Selection, speed, pricing and quality are the four key pillars of the quick grocery customer value proposition.



Selection, Speed, Pricing and Quality are the four key pillars of the quick grocery customer value proposition (CVP). Speed value proposition has been the key callout in marketing campaigns, for instance, with Zepto launching the business with a sharp 8-minute promise and Blinkit promising 10-minute deliveries in select locations during launch. But the businesses largely operate in the 10-45 mins range. The selection offered ranges from 3500-5000 SKUs across the different platforms. Different platforms follow different pricing strategies - coupon discounts on baskets to strategic customer cohorts, product discounts on key categories and bank-offers. Additionally, platforms charge a delivery-fee, while discounting it beyond certain order values and if the customer has bought platform memberships (Swiggy One for eg.). Quality of products is key particularly in the fresh category (Fruits and vegetables, bread, dairy and eggs) and the platforms invest heavily in tight quality-control mechanisms across sourcing, storage infrastructure in the dark-stores and delivery process.

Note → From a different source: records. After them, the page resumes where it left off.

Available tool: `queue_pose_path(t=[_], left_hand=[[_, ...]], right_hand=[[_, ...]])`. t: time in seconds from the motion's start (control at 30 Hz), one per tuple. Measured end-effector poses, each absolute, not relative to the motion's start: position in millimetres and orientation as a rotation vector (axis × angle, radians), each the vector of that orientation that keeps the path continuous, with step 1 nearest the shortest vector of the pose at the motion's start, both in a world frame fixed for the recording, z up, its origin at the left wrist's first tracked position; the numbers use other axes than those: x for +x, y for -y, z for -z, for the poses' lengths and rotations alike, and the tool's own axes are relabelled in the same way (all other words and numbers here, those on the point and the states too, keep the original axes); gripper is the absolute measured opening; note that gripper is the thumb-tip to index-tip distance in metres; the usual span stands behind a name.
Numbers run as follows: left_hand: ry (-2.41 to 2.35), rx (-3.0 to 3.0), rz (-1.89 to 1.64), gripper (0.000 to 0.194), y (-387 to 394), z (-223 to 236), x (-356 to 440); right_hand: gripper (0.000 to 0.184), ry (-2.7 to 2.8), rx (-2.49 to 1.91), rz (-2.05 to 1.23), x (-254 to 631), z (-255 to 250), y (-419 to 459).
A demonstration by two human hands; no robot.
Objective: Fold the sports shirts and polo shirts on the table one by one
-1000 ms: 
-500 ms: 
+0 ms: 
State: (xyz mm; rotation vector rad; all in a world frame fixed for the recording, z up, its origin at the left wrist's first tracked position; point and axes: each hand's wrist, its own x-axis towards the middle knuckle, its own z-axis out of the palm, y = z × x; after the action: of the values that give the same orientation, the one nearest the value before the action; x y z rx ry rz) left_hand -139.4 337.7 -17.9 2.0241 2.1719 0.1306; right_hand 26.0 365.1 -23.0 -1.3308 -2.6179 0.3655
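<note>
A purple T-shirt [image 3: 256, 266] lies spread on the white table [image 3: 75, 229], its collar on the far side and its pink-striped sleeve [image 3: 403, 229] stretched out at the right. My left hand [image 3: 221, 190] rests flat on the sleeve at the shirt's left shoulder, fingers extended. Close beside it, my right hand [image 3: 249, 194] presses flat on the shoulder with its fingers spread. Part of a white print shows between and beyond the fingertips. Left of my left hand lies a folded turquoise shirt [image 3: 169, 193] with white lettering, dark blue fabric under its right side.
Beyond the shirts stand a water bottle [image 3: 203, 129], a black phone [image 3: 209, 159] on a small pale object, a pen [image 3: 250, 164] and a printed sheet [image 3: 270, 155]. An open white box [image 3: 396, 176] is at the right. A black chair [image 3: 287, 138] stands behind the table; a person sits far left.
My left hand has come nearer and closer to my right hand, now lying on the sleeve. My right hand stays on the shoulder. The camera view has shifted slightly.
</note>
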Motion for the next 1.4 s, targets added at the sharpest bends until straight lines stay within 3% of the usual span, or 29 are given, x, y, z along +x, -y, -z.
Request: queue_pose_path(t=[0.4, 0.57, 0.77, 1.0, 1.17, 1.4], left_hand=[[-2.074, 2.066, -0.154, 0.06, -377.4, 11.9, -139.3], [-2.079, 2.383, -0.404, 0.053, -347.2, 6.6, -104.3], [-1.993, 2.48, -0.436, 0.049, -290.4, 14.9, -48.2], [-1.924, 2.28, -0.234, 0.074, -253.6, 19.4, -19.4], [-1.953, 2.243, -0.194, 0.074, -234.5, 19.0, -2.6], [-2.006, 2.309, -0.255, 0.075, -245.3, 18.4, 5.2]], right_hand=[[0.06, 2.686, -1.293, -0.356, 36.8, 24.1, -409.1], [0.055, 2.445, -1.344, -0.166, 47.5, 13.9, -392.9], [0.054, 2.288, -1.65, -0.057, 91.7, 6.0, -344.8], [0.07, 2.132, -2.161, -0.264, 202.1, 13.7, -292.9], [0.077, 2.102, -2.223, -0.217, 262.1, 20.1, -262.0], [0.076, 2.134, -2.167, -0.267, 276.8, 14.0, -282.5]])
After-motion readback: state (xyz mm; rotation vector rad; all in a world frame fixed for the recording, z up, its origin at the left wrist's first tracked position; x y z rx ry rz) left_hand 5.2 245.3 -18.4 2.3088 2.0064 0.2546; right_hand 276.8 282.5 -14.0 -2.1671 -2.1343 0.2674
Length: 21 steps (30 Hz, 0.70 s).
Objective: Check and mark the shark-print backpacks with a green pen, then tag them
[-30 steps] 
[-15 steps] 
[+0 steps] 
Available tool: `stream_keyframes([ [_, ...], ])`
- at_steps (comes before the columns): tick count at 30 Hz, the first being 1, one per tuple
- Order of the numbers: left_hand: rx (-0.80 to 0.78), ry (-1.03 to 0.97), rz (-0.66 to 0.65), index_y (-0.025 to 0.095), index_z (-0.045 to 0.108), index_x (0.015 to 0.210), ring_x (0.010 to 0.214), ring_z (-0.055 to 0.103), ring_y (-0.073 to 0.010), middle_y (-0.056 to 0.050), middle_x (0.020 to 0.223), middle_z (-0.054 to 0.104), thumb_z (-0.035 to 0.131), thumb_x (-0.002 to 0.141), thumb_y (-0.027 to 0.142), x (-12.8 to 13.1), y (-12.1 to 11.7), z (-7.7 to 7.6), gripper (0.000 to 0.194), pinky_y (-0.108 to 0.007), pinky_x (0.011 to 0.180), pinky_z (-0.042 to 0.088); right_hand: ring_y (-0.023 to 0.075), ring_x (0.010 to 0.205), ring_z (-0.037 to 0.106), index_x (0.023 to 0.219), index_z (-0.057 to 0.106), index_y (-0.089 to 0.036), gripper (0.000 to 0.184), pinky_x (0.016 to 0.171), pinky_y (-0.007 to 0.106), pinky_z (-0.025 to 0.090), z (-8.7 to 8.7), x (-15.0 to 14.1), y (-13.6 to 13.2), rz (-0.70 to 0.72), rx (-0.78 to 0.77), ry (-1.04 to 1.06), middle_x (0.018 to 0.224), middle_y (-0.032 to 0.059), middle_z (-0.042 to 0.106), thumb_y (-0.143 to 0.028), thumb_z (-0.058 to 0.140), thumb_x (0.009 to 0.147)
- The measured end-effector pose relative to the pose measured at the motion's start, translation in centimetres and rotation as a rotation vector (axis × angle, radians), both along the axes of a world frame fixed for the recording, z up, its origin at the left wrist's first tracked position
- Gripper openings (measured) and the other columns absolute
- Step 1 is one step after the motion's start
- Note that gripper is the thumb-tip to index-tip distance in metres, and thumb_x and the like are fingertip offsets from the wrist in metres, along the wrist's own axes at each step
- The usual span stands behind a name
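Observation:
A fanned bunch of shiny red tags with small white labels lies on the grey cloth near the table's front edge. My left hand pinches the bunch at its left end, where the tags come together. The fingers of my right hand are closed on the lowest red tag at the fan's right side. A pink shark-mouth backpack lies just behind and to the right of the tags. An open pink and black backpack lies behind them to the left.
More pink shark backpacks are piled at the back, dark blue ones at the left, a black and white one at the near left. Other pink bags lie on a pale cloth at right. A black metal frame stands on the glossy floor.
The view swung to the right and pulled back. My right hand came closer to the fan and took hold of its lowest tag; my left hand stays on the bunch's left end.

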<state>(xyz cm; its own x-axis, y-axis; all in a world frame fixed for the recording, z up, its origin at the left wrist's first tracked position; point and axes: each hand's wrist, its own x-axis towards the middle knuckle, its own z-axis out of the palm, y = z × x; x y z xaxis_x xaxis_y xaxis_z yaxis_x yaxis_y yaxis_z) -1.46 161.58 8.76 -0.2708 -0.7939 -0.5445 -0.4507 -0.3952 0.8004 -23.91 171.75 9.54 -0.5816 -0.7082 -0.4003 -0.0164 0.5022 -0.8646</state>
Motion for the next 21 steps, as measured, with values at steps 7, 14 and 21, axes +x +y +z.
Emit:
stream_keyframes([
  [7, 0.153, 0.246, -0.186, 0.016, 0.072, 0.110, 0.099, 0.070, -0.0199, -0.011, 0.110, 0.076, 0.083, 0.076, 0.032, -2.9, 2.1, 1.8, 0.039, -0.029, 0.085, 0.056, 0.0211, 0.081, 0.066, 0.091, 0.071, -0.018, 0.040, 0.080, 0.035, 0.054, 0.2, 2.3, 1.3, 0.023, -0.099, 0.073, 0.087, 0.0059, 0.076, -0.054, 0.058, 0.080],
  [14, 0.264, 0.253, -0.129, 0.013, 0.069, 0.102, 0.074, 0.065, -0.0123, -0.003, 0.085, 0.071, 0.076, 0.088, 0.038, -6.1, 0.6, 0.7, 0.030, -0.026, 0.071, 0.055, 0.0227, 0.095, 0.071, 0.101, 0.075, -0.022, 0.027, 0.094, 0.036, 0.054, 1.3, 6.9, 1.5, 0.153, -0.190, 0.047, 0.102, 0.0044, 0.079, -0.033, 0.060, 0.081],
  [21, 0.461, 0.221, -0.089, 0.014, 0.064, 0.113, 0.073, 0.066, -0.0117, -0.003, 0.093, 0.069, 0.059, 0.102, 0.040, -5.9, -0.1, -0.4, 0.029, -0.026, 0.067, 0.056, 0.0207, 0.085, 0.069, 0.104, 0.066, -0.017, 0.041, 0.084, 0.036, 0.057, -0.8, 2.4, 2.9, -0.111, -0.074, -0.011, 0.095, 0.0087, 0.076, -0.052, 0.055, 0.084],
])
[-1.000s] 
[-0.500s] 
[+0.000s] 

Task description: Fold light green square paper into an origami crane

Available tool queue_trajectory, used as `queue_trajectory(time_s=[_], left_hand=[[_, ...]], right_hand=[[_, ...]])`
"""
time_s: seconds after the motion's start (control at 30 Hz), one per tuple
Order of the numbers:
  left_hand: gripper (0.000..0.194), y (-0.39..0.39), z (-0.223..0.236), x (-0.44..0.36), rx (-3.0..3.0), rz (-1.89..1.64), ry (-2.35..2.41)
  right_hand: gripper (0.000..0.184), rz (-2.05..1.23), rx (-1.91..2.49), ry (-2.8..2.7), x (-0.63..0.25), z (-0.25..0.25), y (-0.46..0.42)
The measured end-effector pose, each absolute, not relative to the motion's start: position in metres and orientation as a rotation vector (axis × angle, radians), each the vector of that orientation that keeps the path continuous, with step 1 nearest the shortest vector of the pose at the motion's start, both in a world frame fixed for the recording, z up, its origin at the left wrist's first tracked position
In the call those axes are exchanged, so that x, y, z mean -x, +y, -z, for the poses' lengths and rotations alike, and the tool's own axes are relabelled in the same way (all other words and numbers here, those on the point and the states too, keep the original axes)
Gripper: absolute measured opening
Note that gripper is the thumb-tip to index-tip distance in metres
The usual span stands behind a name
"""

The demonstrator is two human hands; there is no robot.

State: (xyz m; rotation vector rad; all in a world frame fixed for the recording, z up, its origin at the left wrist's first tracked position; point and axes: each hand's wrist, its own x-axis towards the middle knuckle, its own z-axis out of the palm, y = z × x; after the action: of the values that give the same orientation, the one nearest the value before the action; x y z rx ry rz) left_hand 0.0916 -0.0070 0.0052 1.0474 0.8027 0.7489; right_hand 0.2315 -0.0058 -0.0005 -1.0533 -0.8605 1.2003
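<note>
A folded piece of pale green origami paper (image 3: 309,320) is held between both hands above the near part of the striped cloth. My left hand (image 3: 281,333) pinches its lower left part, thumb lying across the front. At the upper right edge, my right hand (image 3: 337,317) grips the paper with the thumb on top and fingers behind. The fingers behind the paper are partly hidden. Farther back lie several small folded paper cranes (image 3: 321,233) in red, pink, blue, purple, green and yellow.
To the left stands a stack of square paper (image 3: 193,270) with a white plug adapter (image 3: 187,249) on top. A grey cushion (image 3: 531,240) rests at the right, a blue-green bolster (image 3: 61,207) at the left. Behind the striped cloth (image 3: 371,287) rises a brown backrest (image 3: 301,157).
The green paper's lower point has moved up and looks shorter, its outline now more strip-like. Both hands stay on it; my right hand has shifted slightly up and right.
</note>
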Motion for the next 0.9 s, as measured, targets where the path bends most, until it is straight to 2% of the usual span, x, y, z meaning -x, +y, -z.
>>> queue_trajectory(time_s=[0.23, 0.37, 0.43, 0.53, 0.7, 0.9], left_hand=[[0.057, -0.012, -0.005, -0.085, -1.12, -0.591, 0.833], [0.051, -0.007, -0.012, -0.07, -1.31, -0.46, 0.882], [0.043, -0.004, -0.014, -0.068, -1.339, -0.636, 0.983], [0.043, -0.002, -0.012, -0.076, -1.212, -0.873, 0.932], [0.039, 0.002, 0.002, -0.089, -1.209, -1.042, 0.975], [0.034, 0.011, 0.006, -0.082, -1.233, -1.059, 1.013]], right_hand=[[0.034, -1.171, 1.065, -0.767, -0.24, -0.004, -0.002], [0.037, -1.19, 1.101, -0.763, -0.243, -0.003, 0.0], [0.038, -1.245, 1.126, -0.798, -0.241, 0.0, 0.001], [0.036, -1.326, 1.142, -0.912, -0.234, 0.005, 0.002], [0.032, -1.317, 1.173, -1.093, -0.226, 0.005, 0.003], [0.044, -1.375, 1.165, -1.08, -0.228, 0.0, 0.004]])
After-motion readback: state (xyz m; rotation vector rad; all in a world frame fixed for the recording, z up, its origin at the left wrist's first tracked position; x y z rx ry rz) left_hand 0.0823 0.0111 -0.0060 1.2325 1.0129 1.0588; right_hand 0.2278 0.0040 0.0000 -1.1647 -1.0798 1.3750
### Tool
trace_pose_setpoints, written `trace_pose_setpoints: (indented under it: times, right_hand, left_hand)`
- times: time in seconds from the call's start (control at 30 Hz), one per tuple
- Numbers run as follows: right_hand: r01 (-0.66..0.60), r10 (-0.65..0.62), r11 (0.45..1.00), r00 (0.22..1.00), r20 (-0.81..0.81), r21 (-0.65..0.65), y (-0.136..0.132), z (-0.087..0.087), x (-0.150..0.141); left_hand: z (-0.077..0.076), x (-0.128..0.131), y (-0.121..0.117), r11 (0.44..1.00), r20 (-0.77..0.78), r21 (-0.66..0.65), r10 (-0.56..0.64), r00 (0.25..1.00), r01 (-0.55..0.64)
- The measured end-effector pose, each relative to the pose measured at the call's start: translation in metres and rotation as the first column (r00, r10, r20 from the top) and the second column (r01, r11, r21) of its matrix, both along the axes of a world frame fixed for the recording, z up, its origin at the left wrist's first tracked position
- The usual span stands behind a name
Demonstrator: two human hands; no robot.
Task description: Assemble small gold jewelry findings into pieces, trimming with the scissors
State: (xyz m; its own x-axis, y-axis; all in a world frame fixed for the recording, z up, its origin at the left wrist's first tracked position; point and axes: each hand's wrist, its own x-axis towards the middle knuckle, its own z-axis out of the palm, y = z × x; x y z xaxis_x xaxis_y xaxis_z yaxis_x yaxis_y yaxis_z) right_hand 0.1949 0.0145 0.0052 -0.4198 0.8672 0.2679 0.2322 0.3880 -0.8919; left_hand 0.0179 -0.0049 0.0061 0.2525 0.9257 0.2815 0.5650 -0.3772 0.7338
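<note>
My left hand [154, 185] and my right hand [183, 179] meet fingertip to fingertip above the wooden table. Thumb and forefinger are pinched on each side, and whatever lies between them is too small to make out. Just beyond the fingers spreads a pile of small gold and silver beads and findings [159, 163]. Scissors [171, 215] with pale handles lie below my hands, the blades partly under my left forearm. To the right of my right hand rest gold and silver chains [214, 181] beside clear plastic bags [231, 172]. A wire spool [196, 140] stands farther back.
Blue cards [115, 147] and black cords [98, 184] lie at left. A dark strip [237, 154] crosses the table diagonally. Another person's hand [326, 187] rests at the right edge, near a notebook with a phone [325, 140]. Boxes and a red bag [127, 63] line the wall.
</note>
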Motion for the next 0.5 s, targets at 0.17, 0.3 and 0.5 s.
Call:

Market Size, Growth & Challenges
Quick Grocery market is currently worth approx. $2 billion and expected to grow at a CAGR of ~60 percent to reach $5.5 billion by 2025 basis industry reports. Roughly, over 80 percent of the market is shared between Swiggy IM, Blinkit and Zepto. While growth prospects look extremely positive, there is a lot of pressure on profitability and sustainability. Businesses in this space operate at a negative contribution margin (margin made over variable cost alone), but recent news on Blinkit turning contribution positive and Zomato’s Q2 results give a lot of optimism in making this business profitable with adequate scale. Adoption of EV-bikes, batching of orders and bio-degradable secondary packaging are certain themes that the players are working on to make the business more sustainable. Some of these initiatives also help improve the bottom-line. Therefore, future looks positive for the Quick Grocery business with strong double digit growth projections and early evidence of ability to operate at scale in a profitable manner.